Under the multijurisdictional disclosure system adopted by the United States Securities and Exchange Commission (the “Commission”), the Registrant is permitted to incorporate by reference into this Registration Statement financial statements prepared in accordance with Canadian GAAP accompanied with a reconciliation of the Registrant’s financial statements to United States generally accepted accounting principles (“US GAAP”). Significant differences between Canadian GAAP and US GAAP pertaining to the Registrant are described in Note 13 to the Registrant’s audited consolidated financial statements for the years ended November 30, 2007, 2006 and 2005, attached hereto as Exhibit 99.62.

RESOURCE AND RESERVE ESTIMATES

The terms “mineral reserve,” “proven mineral reserve” and “probable mineral reserve” are Canadian mining terms as defined in accordance with National Instrument 43-101 – Standards of Disclosure for Mineral Projects (“NI 43-101”) under the guidelines set out in the Canadian Institute of Mining, Metallurgy and Petroleum (the “CIM”) CIM Standards on Mineral Resources and Mineral Reserves, as amended. These definitions differ from the definitions in the Commission’s Industry Guide 7 (“SEC Guide 7”) under the United States Securities Act of 1933, as amended. The definitions of proven and probable reserves used in NI 43-101 also differ from the definitions in SEC Guide 7.

In addition, the terms “mineral resource”, “measured mineral resource”, “indicated mineral resource” and “inferred mineral resource” are defined in and required to be disclosed by NI 43-101; however, these terms are not defined terms under SEC Guide 7 and normally are not permitted to be used in reports and registration statements filed with the Commission. Investors are cautioned not to assume that all or any part of the mineral deposits in these categories will ever be converted into reserves. “Inferred mineral resources” have a great amount of uncertainty as to their existence and great uncertainty as to their economic and legal feasibility. It cannot be assumed that all or any part of an inferred mineral resource will ever be upgraded to a higher category. Under Canadian rules, estimates of inferred mineral resources may not form the basis of feasibility or pre-feasibility studies, except in rare cases.

Accordingly, information contained in this registration statement and the documents incorporated by reference herein containing descriptions of our mineral deposits may not be comparable to similar information made public by U.S. companies subject to the reporting and disclosure requirements under the United States federal securities laws and the rules and regulations thereunder.
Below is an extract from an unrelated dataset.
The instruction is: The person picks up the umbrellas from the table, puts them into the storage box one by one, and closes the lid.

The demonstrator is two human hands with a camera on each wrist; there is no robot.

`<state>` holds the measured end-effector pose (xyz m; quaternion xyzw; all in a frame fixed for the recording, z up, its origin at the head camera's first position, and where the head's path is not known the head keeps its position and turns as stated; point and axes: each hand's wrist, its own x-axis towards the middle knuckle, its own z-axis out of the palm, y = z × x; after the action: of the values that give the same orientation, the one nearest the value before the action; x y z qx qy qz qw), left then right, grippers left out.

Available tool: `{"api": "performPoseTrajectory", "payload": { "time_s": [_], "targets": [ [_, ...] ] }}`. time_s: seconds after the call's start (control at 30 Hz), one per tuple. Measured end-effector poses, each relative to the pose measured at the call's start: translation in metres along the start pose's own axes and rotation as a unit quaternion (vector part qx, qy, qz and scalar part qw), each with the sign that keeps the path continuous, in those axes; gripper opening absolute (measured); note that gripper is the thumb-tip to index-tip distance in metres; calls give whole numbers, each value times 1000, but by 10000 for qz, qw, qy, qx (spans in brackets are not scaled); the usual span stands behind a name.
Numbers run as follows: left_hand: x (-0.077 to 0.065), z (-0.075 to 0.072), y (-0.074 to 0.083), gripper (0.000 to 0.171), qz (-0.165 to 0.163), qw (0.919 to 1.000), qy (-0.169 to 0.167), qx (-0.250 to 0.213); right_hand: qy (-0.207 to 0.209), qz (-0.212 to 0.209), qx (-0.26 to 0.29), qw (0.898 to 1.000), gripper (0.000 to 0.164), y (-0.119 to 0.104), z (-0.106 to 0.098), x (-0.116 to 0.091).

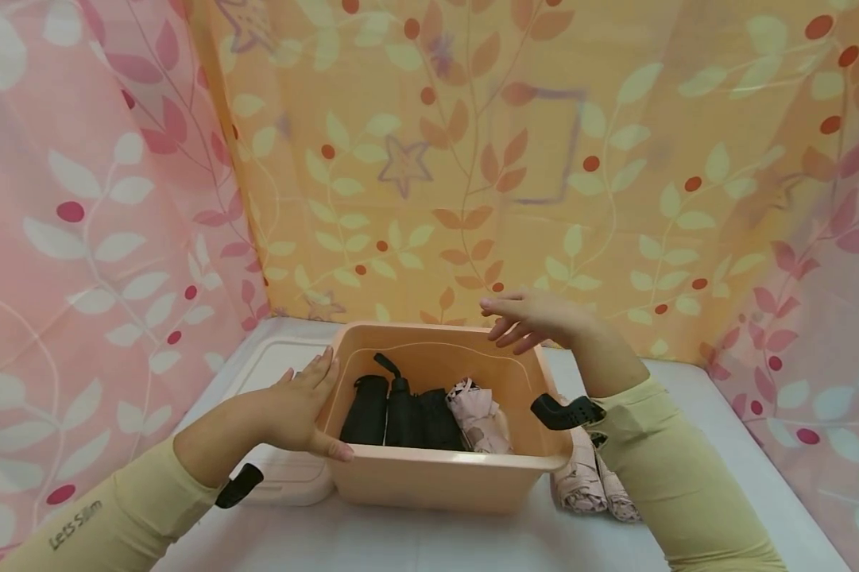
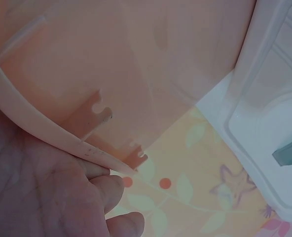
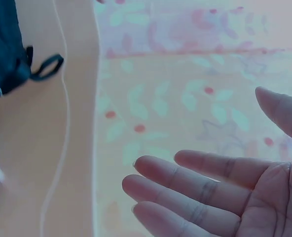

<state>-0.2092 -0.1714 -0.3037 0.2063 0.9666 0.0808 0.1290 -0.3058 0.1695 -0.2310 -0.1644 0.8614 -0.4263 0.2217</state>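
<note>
A peach plastic storage bin [image 1: 443, 481] stands in the middle of the head view. Inside it, black folded umbrellas [image 1: 404, 417] lie side by side, one with a wrist strap sticking up, and a pale pink patterned folded umbrella [image 1: 477, 417] lies to their right. My left hand [image 1: 296, 409] rests on the bin's left rim, fingers straight and thumb at the front corner; the left wrist view shows its palm [image 2: 37, 182] against the rim [image 2: 52, 136]. My right hand [image 1: 539, 318] hovers over the back right rim, its fingers [image 3: 200, 185] spread and holding nothing.
A white lid [image 1: 286, 488] lies on the white table left of the bin, partly under my left arm. Two rolled pink patterned bundles [image 1: 579, 481] lie right of the bin, partly behind my right sleeve. Flower-print curtains [image 1: 465, 159] enclose the back and sides.
</note>
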Motion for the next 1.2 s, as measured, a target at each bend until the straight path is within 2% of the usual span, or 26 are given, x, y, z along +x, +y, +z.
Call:
{"api": "performPoseTrajectory", "payload": {
  "time_s": [0.17,0.3,0.43,0.6,0.73,0.93,1.1,1.2],
  "targets": [
    [0,-1,0,129,4,10000,-18,18,277,24,-98,9996,63,14,-22,-25],
    [1,-1,0,130,-3,10000,-6,-3,469,119,-171,9987,65,34,-39,-45],
    [1,0,0,130,-2,10000,-10,8,585,283,-203,9977,68,63,-55,-66],
    [2,0,-2,131,-5,10000,-15,10,652,638,-92,9958,69,111,-66,-82],
    [2,0,-3,130,2,10000,-11,-2,678,947,110,9931,65,155,-62,-87],
    [1,1,-4,130,0,10000,4,18,638,1416,305,9874,55,214,-45,-91],
    [1,2,-5,131,-6,10000,11,26,672,1746,516,9810,47,246,-26,-92],
    [1,1,-5,131,1,10000,16,18,765,1902,571,9771,50,255,-17,-91]
  ]
}}
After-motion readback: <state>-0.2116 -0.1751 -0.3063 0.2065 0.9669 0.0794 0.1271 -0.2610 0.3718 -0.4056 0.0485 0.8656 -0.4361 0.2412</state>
DOCUMENTS FILED PURSUANT TO GENERAL INSTRUCTIONS

In accordance with General Instruction B.(1) of Form 40-F, the Registrant hereby files and incorporates by reference Exhibits 99.1 to 99.66, inclusive, as set forth in the Exhibit Index attached hereto.

In accordance with General Instruction B.(2) of Form 40-F, the Registrant hereby files and incorporates by reference Exhibits 99.70 to 99.72, inclusive, as set forth in the Exhibit Index attached hereto.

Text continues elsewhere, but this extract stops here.